1. **Is there a relationship between advertising budget and sales?**
2. **How strong is the relationship between advertising budget and sales?** Does knowledge of the advertising budget provide a lot of information about product sales?
3. **Which media are associated with sales?**
4. **How large is the association between each medium and sales?** For every dollar spent on advertising in a particular medium, by what amount will sales increase? 
5. **How accurately can we predict future sales?**
6. **Is the relationship linear?** If there is approximately a straight-line relationship between advertising expenditure in the various media and sales, then linear regression is an appropriate tool.

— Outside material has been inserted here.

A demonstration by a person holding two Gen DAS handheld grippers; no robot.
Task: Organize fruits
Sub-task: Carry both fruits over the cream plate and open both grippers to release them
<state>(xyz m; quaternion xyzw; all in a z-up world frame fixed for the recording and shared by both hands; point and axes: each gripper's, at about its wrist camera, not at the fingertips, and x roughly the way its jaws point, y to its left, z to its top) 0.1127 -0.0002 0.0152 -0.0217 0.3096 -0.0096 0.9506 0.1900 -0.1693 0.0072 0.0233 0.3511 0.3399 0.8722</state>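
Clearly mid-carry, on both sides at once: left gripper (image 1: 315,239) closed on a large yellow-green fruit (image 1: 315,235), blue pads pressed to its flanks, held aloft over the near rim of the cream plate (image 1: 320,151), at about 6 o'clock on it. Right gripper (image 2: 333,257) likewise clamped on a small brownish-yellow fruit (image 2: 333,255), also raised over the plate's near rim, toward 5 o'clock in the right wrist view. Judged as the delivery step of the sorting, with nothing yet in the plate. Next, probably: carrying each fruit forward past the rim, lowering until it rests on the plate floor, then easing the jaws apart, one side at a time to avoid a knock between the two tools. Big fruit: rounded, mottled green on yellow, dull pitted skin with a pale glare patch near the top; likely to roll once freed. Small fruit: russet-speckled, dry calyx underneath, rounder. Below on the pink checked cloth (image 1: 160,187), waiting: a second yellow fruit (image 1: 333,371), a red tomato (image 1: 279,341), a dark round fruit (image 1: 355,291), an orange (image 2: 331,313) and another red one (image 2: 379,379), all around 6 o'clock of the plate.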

If not, then it may still be possible to transform the predictor or the response so that linear regression can be used.
7. **Is there synergy among the advertising media?** Or, in stats terms, is there an interaction effect?

## Simple Linear Regression: Definition

**Simple linear regression:** Very straightforward approach to predicting response $Y$ on predictor $X$.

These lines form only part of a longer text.